**Record set:**
━━━

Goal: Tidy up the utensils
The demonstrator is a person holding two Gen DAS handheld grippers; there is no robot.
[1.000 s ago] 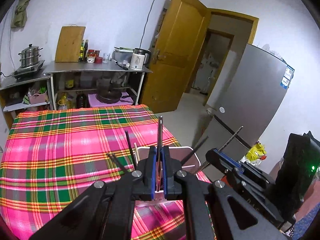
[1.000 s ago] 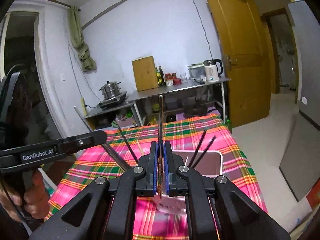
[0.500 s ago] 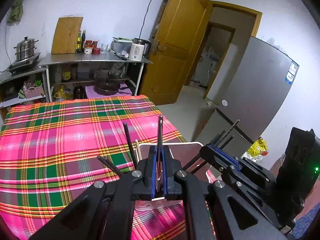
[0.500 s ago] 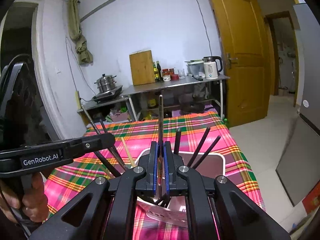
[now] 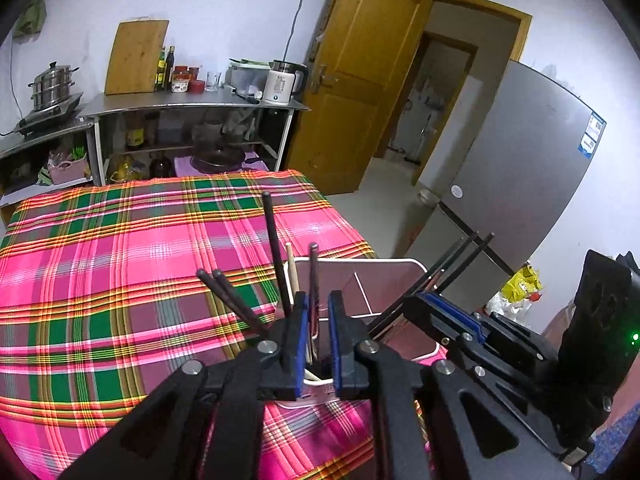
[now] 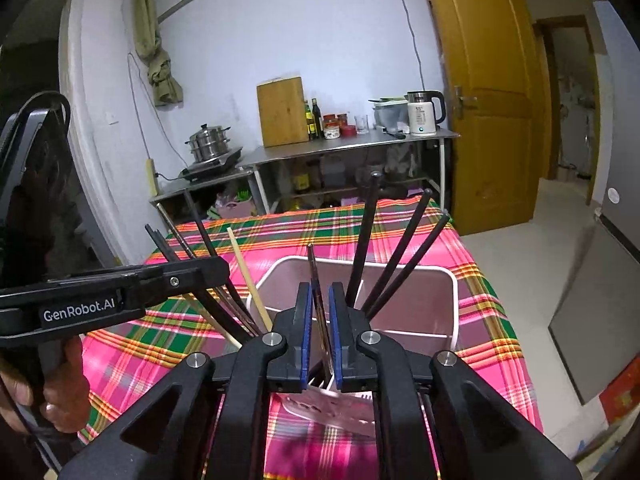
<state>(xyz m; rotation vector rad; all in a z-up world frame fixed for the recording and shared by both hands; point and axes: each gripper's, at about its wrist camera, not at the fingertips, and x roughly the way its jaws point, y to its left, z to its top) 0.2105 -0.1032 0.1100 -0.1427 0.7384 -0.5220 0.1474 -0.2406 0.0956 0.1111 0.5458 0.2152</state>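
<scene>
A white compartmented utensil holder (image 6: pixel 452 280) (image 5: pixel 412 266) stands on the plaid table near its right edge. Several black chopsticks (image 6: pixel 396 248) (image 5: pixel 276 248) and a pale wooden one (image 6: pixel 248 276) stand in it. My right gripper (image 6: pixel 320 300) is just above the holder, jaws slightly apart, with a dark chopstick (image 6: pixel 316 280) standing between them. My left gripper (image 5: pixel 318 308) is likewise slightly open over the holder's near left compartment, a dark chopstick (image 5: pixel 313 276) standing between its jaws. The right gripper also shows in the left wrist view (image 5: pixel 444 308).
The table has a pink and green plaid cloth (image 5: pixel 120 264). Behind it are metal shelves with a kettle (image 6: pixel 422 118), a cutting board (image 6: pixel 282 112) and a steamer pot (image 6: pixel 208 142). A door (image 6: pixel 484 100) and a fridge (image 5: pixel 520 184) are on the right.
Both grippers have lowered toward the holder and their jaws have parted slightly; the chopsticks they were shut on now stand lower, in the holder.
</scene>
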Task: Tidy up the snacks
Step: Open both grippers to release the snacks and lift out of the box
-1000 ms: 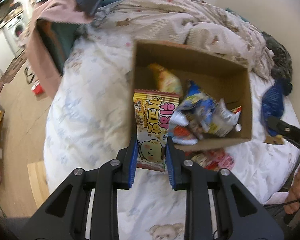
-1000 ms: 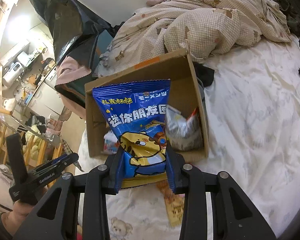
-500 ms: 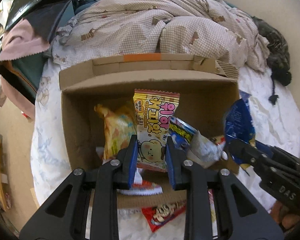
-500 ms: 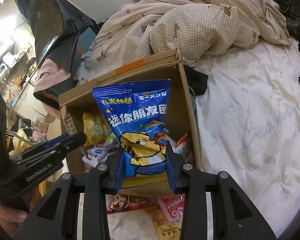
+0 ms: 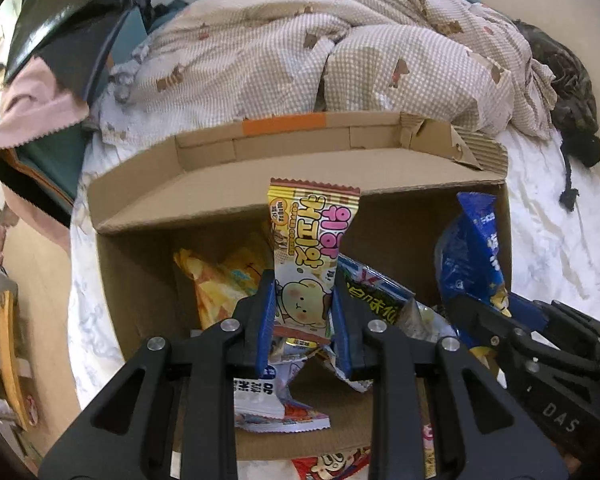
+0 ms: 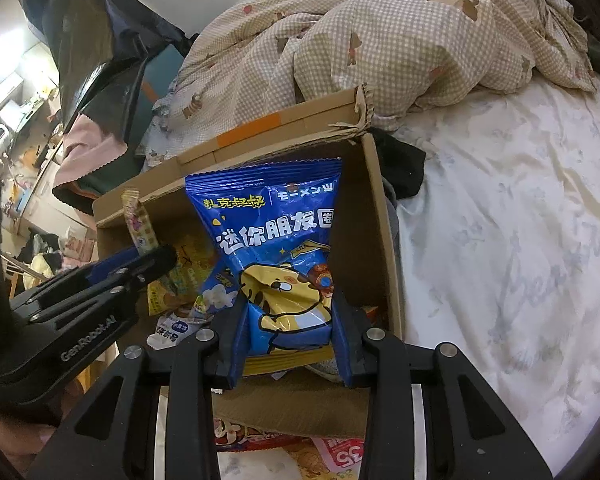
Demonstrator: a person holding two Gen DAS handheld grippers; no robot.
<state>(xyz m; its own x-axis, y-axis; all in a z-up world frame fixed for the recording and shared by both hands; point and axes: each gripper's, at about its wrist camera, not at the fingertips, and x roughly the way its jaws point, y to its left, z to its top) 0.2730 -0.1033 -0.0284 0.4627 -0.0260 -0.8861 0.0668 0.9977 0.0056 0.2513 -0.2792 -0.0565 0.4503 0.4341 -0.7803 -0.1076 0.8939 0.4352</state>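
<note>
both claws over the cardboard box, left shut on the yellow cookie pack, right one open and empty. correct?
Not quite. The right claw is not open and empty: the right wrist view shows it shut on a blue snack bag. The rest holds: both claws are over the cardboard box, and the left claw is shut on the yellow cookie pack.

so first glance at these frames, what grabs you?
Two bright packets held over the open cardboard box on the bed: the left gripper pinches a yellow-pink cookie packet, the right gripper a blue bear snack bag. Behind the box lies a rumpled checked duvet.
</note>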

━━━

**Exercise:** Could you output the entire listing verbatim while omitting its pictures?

**Written reply:**
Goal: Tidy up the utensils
The demonstrator is a person holding two Gen DAS handheld grippers; there is no robot.
[1.000 s ago] 
[1.000 s ago] 
[0.500 s ago] 
[0.500 s ago] 
[now] 
[now] 
<state>(xyz m; rotation vector rad; all in a z-up world frame fixed for the recording and shared by both hands; point and axes: each gripper's, at about its wrist camera, not at the fingertips, and x roughly the way its jaws point, y to its left, z to its top) 0.2105 -0.1032 0.1100 -0.1427 0.7384 -0.5220 0.1474 -0.2406 0.0956 0.1111 0.5458 0.2152</state>
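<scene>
A white compartmented utensil holder (image 6: pixel 452 280) (image 5: pixel 412 266) stands on the plaid table near its right edge. Several black chopsticks (image 6: pixel 396 248) (image 5: pixel 276 248) and a pale wooden one (image 6: pixel 248 276) stand in it. My right gripper (image 6: pixel 320 300) is just above the holder, jaws slightly apart, with a dark chopstick (image 6: pixel 316 280) standing between them. My left gripper (image 5: pixel 318 308) is likewise slightly open over the holder's near left compartment, a dark chopstick (image 5: pixel 313 276) standing between its jaws. The right gripper also shows in the left wrist view (image 5: pixel 444 308).
The table has a pink and green plaid cloth (image 5: pixel 120 264). Behind it are metal shelves with a kettle (image 6: pixel 422 118), a cutting board (image 6: pixel 282 112) and a steamer pot (image 6: pixel 208 142). A door (image 6: pixel 484 100) and a fridge (image 5: pixel 520 184) are on the right.
Both grippers have lowered toward the holder and their jaws have parted slightly; the chopsticks they were shut on now stand lower, in the holder.
</scene>
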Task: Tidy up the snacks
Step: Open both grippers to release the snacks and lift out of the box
-1000 ms: 
-1000 ms: 
-500 ms: 
-500 ms: 
+0 ms: 
+0 ms: 
Demonstrator: a person holding two Gen DAS handheld grippers; no robot.
<state>(xyz m; its own x-axis, y-axis; all in a z-up world frame fixed for the recording and shared by both hands; point and axes: each gripper's, at about its wrist camera, not at the fingertips, and x roughly the way its jaws point, y to its left, z to its top) 0.2730 -0.1033 -0.0284 0.4627 -0.0260 -0.8861 0.0668 0.9977 0.0056 0.2513 -0.2792 -0.0565 0.4503 0.4341 -0.7803 -0.1076 0.8939 0.4352</state>
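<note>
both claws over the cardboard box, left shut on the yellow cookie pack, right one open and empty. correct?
Not quite. The right claw is not open and empty: the right wrist view shows it shut on a blue snack bag. The rest holds: both claws are over the cardboard box, and the left claw is shut on the yellow cookie pack.

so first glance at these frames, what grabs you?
Two bright packets held over the open cardboard box on the bed: the left gripper pinches a yellow-pink cookie packet, the right gripper a blue bear snack bag. Behind the box lies a rumpled checked duvet.
</note>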

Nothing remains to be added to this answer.